L’emergenza influenza non deve trasformarsi in allarmismo. Il sistema produttivo italiano è in condizione di dare tutte le assicurazioni necessarie per un consumo sicuro delle carni e dei prodotti della salumeria.

Lo rimarca Confagricoltura che ricorda come il ministero per la Salute abbia subito evidenziato che «i suini ipotizzati quali fonti primarie di infezione, al momento, rappresentano un rischio trascurabile per il nostro Paese perché i casi influenzali umani sono fenomeni di contagio interumano».

Confagricoltura sottolinea la necessità di evitare che si ripetano gli errori del passato per altri settori, che sono stati messi in ginocchio dagli allarmismi.
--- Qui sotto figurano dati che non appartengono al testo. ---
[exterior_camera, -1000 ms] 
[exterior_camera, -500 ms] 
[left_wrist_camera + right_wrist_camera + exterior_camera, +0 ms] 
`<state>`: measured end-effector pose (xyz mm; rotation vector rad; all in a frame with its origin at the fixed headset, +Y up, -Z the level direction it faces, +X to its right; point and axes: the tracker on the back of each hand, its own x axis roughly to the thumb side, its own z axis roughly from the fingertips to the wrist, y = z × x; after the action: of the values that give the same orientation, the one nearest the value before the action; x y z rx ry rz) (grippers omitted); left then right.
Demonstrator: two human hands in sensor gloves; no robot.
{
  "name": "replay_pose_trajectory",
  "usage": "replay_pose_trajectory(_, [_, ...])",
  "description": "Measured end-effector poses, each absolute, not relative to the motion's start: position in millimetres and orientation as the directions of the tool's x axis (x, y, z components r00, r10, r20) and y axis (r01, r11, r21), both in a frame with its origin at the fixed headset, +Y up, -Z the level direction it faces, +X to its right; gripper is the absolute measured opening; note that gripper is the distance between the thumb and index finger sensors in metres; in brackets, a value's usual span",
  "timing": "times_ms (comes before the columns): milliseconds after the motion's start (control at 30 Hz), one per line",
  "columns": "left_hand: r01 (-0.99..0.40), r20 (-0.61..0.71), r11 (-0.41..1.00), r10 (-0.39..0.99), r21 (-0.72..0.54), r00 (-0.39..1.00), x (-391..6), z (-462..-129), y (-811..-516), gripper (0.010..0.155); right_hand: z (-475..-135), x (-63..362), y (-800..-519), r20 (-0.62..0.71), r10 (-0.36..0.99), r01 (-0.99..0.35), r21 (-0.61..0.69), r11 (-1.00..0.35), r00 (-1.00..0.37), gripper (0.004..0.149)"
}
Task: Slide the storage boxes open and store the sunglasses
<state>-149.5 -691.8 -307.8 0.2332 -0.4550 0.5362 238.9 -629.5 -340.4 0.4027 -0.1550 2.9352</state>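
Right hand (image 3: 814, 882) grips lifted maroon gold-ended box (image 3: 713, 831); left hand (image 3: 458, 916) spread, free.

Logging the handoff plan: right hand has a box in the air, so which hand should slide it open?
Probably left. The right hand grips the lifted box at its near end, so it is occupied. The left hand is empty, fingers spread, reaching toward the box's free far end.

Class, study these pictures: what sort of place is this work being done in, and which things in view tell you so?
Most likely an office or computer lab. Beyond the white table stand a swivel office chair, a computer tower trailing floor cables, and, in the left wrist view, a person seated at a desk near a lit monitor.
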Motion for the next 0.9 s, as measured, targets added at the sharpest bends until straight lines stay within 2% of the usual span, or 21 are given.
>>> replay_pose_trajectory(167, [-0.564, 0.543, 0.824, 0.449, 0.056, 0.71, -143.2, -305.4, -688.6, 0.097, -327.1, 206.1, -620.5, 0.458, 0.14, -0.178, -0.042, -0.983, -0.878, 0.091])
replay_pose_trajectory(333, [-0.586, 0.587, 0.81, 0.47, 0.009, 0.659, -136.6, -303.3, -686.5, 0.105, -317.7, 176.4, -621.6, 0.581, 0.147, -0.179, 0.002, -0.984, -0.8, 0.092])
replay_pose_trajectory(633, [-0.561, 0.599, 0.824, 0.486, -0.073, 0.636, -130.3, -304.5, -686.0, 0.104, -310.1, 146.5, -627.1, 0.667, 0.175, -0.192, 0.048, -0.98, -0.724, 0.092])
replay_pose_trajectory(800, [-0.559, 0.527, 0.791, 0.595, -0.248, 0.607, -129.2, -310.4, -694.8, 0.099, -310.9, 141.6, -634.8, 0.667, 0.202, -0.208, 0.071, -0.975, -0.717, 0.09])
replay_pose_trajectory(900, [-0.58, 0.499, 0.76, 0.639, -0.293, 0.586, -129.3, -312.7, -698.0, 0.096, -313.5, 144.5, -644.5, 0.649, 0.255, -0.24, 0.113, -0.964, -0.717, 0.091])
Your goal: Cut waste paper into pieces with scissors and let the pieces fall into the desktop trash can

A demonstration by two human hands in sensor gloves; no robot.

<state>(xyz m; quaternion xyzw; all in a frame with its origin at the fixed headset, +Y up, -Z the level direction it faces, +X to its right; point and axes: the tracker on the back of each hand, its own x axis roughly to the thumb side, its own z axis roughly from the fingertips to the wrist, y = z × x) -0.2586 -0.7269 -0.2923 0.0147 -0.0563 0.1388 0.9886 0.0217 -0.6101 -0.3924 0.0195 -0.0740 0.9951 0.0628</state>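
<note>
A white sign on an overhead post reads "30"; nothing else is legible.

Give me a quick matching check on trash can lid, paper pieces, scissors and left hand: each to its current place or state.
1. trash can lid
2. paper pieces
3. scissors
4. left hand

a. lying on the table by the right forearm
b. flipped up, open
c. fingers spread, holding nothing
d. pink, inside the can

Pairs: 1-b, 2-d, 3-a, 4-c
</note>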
Gli allevatori di suini - sottolinea Confagricoltura - sono fortemente preoccupati che il comparto, che già sta vivendo una situazione di mercato estremamente delicata, subisca ulteriori ingiusti contraccolpi.

Occorre ribadire, ad avviso di Confagricoltura, che si deve avere assoluta fiducia del prodotto nazionale suinicolo e della rete di controlli, che sono sistematici e rigorosi, a cui sono sottoposti i processi produttivi e i nostri prodotti.